■ Action item:
State how many lines in the listing below contain the word "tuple", with no other words.

Extracted information START

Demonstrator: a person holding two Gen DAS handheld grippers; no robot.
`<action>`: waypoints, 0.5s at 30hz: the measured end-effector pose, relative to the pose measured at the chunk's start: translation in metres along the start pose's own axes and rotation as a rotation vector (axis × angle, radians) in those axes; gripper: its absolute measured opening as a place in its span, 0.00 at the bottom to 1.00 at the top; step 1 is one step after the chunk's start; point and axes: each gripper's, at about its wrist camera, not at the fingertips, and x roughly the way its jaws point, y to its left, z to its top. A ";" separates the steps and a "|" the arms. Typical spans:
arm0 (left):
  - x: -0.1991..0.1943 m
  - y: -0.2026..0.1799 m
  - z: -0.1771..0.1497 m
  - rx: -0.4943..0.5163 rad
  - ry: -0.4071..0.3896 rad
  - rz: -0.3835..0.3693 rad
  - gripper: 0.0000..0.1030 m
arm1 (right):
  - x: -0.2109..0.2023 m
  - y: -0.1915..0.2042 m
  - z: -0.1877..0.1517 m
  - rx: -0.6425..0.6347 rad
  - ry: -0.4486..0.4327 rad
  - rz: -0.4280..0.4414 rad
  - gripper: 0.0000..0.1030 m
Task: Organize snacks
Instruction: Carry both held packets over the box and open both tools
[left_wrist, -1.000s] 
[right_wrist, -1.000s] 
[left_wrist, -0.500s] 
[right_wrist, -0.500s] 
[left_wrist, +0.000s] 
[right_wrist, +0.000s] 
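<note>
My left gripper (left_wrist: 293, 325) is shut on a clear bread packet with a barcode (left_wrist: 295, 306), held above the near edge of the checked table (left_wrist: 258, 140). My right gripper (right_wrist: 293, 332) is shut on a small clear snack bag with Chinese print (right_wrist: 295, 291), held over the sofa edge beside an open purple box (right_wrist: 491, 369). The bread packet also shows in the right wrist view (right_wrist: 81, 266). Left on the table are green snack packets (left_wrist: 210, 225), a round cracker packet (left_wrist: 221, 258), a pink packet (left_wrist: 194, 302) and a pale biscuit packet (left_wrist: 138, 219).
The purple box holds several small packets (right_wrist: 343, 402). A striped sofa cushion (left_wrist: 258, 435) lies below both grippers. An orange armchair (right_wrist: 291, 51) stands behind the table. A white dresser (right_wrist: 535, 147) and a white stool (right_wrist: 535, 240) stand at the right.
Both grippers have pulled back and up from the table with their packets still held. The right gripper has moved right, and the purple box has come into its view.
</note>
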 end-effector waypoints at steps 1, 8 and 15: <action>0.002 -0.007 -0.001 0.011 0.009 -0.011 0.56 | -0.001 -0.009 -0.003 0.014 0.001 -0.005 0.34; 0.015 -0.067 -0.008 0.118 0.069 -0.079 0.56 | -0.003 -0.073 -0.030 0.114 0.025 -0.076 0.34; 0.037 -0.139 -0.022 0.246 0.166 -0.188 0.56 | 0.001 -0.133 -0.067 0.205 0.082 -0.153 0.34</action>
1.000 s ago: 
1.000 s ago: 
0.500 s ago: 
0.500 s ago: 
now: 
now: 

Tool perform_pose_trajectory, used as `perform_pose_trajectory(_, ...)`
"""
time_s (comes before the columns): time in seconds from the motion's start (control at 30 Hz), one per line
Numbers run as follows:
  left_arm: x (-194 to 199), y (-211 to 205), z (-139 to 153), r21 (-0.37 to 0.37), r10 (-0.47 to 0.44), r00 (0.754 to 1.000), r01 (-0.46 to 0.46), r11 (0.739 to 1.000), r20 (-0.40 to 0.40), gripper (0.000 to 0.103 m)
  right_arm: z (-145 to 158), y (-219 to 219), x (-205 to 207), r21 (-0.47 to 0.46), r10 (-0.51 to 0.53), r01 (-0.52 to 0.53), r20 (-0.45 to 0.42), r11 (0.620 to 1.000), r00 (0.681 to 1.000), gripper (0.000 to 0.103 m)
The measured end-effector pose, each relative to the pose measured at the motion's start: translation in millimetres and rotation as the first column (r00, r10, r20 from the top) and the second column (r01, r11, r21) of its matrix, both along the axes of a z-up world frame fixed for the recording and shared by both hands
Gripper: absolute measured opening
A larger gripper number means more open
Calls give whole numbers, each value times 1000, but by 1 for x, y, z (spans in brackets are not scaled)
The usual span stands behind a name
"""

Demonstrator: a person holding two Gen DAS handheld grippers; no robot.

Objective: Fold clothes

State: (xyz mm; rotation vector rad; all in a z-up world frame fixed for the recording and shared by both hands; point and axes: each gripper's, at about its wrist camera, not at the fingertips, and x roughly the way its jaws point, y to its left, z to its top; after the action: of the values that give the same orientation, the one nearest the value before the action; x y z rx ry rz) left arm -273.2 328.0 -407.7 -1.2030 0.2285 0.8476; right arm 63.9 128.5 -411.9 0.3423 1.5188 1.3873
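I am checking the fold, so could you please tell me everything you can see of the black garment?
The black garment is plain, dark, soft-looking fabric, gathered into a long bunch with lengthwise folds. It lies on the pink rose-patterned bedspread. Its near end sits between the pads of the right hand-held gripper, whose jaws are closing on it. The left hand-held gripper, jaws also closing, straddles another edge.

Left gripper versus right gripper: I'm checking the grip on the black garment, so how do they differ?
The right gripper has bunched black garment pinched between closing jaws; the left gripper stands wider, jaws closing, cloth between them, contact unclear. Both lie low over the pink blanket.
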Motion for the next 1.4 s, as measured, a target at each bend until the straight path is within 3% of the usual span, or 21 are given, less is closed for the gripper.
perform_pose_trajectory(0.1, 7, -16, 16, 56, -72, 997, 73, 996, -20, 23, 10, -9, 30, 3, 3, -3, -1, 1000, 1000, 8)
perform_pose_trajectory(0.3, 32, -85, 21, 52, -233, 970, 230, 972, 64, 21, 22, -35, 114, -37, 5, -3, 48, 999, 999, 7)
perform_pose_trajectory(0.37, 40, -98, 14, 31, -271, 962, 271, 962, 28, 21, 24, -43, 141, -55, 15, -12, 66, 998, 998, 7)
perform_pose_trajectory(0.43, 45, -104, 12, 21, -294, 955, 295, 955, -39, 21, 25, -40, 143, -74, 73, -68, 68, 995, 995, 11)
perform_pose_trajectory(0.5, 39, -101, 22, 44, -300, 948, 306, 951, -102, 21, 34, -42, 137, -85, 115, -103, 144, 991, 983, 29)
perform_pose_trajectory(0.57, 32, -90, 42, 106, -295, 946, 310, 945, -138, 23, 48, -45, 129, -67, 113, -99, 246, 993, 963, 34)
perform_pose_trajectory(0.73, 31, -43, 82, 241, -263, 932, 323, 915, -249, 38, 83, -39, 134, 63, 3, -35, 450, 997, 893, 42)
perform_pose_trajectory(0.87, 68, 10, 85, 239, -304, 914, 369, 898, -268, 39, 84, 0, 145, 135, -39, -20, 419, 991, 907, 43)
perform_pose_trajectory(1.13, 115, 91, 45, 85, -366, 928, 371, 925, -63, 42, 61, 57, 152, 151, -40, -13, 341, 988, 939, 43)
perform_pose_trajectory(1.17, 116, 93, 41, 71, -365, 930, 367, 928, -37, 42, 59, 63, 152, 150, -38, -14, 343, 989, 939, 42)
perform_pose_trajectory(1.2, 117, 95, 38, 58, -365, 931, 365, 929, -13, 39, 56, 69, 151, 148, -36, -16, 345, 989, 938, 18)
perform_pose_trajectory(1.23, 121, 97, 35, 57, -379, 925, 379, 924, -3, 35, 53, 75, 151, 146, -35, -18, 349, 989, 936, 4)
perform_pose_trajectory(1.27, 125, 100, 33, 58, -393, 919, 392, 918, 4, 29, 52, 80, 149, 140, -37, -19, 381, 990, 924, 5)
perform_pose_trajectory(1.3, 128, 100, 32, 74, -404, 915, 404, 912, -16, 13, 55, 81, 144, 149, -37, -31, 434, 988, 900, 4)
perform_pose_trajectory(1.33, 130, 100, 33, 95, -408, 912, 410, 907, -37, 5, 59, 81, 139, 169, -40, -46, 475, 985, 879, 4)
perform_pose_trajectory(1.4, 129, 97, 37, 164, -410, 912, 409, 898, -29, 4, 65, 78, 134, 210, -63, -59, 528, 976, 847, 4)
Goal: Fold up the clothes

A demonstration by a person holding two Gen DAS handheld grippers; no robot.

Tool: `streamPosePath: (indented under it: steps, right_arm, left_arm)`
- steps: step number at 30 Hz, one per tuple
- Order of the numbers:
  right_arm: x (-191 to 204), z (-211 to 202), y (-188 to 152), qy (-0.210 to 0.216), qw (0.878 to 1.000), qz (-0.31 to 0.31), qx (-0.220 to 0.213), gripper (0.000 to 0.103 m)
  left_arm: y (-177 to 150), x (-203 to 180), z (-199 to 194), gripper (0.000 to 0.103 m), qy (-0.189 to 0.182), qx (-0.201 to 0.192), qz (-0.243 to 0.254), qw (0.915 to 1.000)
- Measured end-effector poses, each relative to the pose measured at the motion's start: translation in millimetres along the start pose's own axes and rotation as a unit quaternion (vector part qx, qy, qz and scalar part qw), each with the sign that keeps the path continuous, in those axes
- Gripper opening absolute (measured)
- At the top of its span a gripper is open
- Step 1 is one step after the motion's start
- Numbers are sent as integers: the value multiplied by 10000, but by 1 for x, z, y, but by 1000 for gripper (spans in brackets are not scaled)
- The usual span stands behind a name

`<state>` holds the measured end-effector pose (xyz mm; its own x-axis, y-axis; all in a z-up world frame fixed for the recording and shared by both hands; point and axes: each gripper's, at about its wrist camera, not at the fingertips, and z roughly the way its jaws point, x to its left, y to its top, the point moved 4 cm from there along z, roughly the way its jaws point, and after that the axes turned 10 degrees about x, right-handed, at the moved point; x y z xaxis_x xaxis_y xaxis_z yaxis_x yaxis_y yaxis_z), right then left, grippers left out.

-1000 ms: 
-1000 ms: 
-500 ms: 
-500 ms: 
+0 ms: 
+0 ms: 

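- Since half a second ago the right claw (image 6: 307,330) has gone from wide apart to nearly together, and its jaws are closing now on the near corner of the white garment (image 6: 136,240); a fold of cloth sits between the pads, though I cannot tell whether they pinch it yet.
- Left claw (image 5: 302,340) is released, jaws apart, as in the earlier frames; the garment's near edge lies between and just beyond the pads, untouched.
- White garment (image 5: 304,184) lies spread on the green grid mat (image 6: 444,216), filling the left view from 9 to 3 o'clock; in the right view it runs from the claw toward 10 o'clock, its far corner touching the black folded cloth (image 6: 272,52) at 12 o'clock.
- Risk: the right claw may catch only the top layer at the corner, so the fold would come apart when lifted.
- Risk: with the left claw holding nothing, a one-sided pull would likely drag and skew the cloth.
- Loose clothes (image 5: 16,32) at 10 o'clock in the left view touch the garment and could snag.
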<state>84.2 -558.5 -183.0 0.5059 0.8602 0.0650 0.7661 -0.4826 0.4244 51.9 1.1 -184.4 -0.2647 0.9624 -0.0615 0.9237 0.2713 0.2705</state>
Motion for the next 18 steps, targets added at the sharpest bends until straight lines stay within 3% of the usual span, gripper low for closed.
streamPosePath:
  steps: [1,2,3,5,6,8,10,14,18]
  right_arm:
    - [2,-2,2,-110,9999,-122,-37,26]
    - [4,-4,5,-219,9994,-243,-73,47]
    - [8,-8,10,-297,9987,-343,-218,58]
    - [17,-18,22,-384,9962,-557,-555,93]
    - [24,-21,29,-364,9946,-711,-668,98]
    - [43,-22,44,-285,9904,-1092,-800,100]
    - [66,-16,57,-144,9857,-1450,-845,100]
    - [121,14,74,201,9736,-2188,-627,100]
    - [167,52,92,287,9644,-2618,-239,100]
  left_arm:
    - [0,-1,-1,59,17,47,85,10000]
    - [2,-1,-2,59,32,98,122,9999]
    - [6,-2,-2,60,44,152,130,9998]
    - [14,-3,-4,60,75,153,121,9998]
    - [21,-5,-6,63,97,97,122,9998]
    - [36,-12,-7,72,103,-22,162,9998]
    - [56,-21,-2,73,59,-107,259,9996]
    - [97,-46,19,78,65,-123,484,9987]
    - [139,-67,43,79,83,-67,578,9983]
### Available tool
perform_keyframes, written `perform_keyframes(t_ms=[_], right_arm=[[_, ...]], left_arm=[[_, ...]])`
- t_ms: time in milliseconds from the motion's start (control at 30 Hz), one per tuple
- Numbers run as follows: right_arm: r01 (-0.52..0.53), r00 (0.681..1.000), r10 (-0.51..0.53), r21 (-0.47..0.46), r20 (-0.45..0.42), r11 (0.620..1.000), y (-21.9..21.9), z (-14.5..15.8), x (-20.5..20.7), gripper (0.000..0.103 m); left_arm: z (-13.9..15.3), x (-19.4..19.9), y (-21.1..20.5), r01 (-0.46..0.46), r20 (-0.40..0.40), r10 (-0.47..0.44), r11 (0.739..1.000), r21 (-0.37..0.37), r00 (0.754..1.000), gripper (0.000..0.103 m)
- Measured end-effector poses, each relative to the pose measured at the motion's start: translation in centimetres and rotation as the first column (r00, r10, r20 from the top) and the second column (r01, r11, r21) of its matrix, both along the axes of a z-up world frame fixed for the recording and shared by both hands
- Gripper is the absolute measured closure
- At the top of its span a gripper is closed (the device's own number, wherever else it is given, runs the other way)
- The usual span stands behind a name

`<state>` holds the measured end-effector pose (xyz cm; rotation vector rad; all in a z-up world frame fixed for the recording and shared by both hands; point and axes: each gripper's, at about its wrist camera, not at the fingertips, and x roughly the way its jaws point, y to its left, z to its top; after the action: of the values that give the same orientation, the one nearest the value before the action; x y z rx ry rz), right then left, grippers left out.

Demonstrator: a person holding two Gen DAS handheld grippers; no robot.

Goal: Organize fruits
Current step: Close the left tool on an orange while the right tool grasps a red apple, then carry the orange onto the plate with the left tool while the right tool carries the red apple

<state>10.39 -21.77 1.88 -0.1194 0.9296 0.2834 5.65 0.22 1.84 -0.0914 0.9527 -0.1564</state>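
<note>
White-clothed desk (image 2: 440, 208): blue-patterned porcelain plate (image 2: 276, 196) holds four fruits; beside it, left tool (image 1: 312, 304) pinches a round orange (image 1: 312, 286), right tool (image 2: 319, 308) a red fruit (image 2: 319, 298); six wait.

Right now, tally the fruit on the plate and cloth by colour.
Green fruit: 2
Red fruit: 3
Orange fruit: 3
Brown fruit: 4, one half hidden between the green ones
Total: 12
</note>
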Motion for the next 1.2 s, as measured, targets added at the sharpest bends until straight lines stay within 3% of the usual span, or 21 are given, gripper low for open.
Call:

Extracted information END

■ Output for this task:
2